● ASSIGNED TASK
Transcribe the entries below exactly, starting with the line that has "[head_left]" and stopping after the line that has "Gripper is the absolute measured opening"; no pictures belong in the copy.

● Dataset items

....................

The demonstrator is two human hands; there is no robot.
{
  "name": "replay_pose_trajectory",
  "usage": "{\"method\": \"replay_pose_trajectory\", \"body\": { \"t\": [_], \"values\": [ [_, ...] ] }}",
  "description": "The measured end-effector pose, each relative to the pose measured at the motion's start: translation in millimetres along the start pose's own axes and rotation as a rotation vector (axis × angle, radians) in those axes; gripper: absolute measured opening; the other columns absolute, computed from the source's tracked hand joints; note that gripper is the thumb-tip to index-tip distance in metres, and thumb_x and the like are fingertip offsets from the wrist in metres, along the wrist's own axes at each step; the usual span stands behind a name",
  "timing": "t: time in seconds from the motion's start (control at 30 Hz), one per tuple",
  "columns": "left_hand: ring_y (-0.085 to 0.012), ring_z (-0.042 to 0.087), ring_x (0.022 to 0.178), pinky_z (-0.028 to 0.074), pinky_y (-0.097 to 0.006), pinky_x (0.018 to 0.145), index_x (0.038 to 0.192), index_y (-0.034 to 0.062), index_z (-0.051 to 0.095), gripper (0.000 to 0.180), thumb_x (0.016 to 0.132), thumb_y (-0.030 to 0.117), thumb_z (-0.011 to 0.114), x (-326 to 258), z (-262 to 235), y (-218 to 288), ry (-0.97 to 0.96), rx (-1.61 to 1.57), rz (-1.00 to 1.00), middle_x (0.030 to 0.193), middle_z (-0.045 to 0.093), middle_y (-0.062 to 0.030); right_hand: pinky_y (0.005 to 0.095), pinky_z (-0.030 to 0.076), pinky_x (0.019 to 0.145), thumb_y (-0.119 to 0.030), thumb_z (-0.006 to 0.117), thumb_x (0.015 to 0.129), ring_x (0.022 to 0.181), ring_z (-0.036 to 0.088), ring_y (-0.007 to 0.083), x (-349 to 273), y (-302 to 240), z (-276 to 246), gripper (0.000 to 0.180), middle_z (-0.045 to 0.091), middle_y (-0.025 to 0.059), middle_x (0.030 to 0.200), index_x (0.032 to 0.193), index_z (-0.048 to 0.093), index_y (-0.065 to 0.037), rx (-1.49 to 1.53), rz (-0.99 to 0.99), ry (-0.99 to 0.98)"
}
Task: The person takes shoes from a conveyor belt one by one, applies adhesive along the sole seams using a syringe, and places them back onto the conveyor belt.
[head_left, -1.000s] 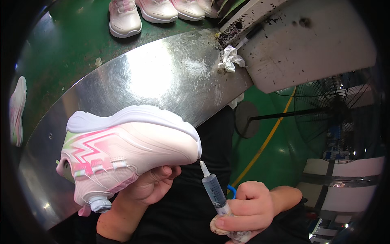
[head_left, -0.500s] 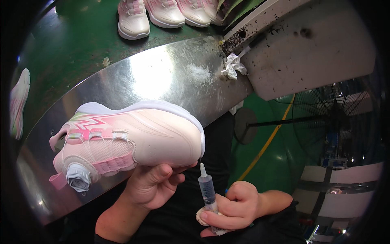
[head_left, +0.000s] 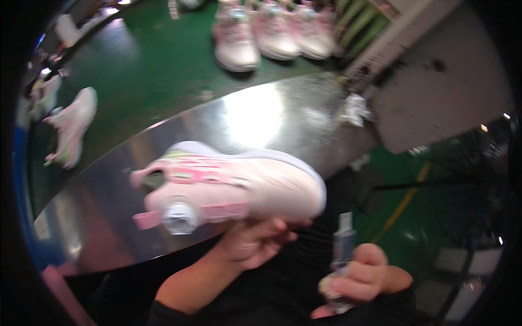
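Observation:
A pale pink and white sneaker (head_left: 228, 187) lies on its side in my left hand (head_left: 253, 244), sole edge away from me and toe to the right. My fingers grip it from below near the forefoot. A white dial (head_left: 180, 218) and a pink pull tab show on its near side. My right hand (head_left: 361, 277) is closed around a clear syringe (head_left: 343, 244) held upright, its tip apart from the toe. A pale wad (head_left: 328, 286) is pressed between the fingers and the barrel. Motion blurs the syringe, and its needle cannot be made out.
A shiny metal plate (head_left: 190, 133) lies beyond the sneaker on a green surface. More pink sneakers (head_left: 236, 46) stand in a row at the back; another shoe (head_left: 73, 127) is at the left. Crumpled white tissue (head_left: 356, 110) sits by a stained grey panel (head_left: 440, 87).
The syringe tip has come away from the sole edge at the toe, leaving a gap. My view has swung left, bringing more of the left side into sight. Both hands keep their grips.

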State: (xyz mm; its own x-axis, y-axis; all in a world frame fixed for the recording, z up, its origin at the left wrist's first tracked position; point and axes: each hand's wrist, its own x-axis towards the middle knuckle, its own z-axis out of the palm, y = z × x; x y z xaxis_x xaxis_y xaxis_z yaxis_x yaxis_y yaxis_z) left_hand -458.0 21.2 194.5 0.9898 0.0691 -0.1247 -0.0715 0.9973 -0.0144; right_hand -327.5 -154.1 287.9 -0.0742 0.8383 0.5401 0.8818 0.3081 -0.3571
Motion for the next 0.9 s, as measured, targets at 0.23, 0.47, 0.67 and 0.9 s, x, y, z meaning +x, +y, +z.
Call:
{"method": "replay_pose_trajectory", "body": {
  "t": [0.23,0.47,0.67,0.9],
  "values": [
    [-0.0336,0.044,0.128,0.034,-0.049,0.107,0.143,0.0025,0.03,0.079,0.071,0.002,0.063,-119.7,-5.7,-10.0,0.26,0.076,0.111,0.136,0.047,-0.0172,0.0353,0.039,0.063,-0.054,0.083,0.058,0.069,0.05,0.0223,2.2,85.0,30.2,0.081,0.058,0.0075,0.093,0.114,0.05,-0.005,-0.078,0.132,-0.01],
    [-0.0279,0.052,0.12,0.039,-0.04,0.104,0.14,-0.0052,0.026,0.089,0.066,0.006,0.073,-135.6,19.8,26.4,0.517,0.509,0.391,0.131,0.049,-0.0187,0.0346,0.04,0.073,-0.048,0.084,0.059,0.077,0.049,0.0241,32.4,133.6,79.0,0.072,0.059,0.0072,0.093,0.111,0.055,-0.006,0.004,0.237,0.096],
    [-0.0277,0.056,0.114,0.046,-0.039,0.097,0.136,-0.0071,0.031,0.058,0.087,0.01,0.057,-6.8,14.9,148.8,0.432,0.727,0.548,0.126,0.052,-0.0185,0.0338,0.039,0.073,-0.045,0.085,0.058,0.077,0.047,0.023,35.3,127.5,89.3,0.071,0.059,0.0059,0.093,0.11,0.057,-0.006,0.003,0.262,0.139],
    [-0.0322,0.06,0.101,0.053,-0.038,0.086,0.131,-0.0065,0.032,0.05,0.091,0.013,0.054,-4.6,21.9,153.1,0.42,0.813,0.491,0.115,0.051,-0.0241,0.0351,0.042,0.071,-0.044,0.085,0.059,0.077,0.051,0.0243,30.8,135.6,87.3,0.07,0.06,0.0071,0.093,0.11,0.058,-0.005,0.013,0.354,0.174]
  ]
}}
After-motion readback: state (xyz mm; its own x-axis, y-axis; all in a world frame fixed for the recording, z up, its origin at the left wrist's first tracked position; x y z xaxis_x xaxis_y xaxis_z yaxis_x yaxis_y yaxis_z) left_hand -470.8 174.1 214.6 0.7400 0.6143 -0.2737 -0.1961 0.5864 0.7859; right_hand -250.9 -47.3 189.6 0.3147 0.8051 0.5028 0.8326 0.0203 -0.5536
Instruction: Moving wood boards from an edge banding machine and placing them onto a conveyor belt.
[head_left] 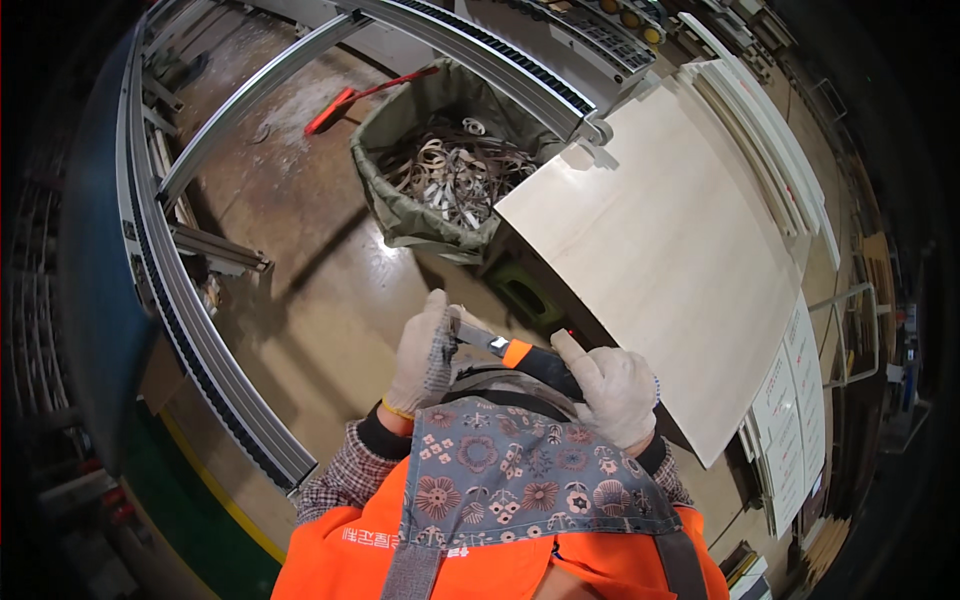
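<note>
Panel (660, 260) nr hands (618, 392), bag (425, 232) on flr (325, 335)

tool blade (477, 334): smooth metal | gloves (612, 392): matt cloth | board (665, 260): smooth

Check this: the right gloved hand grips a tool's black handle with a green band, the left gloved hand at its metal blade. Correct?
The band is orange, not green, in the head view; the right gloved hand grips the black handle, the left gloved hand at the metal blade.
</note>
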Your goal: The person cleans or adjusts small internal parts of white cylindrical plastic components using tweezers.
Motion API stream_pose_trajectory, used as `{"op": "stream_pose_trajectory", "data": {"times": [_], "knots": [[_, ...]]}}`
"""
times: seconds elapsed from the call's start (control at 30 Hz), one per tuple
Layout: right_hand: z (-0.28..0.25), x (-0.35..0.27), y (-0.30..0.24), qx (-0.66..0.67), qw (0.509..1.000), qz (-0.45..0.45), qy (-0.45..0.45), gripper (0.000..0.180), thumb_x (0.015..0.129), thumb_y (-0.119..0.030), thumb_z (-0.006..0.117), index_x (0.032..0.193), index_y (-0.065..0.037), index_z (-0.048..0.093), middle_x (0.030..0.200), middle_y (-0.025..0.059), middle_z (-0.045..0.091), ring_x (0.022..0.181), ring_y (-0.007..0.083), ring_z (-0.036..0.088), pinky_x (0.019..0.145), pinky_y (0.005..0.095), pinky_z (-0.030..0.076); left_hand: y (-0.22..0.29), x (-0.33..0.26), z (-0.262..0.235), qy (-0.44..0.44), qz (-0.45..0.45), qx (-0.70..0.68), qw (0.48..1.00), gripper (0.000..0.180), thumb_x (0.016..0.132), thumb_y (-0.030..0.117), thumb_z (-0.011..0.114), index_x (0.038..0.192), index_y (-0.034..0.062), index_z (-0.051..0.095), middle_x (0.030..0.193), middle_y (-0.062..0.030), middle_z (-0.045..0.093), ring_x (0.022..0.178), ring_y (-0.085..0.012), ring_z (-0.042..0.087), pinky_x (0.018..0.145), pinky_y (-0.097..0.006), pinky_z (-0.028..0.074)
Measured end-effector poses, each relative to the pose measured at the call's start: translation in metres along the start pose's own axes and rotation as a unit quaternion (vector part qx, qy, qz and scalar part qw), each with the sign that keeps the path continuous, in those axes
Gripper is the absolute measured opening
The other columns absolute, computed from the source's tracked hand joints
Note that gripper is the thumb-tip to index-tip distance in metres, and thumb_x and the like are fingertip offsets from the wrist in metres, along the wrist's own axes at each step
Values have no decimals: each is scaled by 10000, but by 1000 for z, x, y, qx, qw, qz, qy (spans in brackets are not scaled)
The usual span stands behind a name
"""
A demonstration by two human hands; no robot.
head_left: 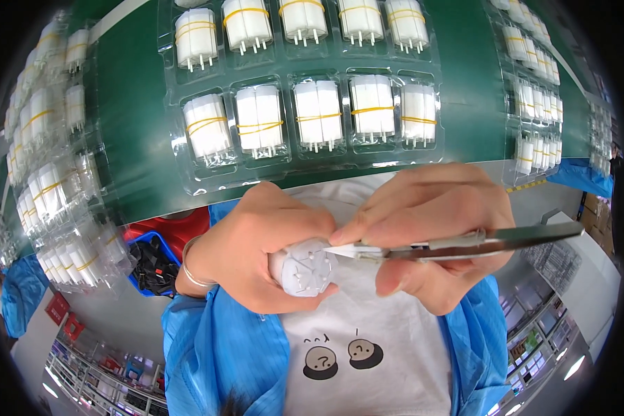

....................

● OUTPUT FOR THIS EXERCISE
[head_left] 
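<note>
Panel (660, 260) nr hands (618, 392), bag (425, 232) on flr (325, 335)

tool blade (477, 334): smooth metal | gloves (612, 392): matt cloth | board (665, 260): smooth

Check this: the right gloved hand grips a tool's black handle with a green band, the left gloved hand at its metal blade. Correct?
The band is orange, not green, in the head view; the right gloved hand grips the black handle, the left gloved hand at the metal blade.
</note>
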Your goal: The person cleans or adjusts small internal parts of white cylindrical plastic components using tweezers.
Motion API stream_pose_trajectory, used as `{"op": "stream_pose_trajectory", "data": {"times": [_], "knots": [[_, ...]]}}`
"""
times: seconds elapsed from the call's start (control at 30 Hz), one per tuple
Layout: right_hand: z (-0.28..0.25), x (-0.35..0.27), y (-0.30..0.24), qx (-0.66..0.67), qw (0.509..1.000), qz (-0.45..0.45), qy (-0.45..0.45), gripper (0.000..0.180), thumb_x (0.015..0.129), thumb_y (-0.119..0.030), thumb_z (-0.006..0.117), index_x (0.032..0.193), index_y (-0.065..0.037), index_z (-0.048..0.093), middle_x (0.030..0.200), middle_y (-0.025..0.059), middle_z (-0.045..0.091), ring_x (0.022..0.181), ring_y (-0.007..0.083), ring_z (-0.036..0.088), pinky_x (0.019..0.145), pinky_y (0.005..0.095), pinky_z (-0.030..0.076); left_hand: y (-0.22..0.29), x (-0.33..0.26), z (-0.262..0.235), qy (-0.44..0.44), qz (-0.45..0.45), qx (-0.70..0.68), qw (0.48..1.00), gripper (0.000..0.180), thumb_x (0.016..0.132), thumb_y (-0.030..0.117), thumb_z (-0.011..0.114), index_x (0.038..0.192), index_y (-0.034..0.062), index_z (-0.051..0.095), middle_x (0.030..0.193), middle_y (-0.062..0.030), middle_z (-0.045..0.093), ring_x (0.022..0.178), ring_y (-0.085..0.012), ring_z (-0.042..0.087), pinky_x (0.018..0.145), pinky_y (-0.097..0.006), pinky_z (-0.028..0.074)
Measured end-effector poses, each relative to the pose measured at the call's start: translation in metres along the start pose's own axes and rotation as a unit quaternion (vector part qx, qy, qz and scalar part qw), each with the sign that keeps the path continuous, in those axes
Gripper is the absolute measured opening

Nothing further is required for this answer.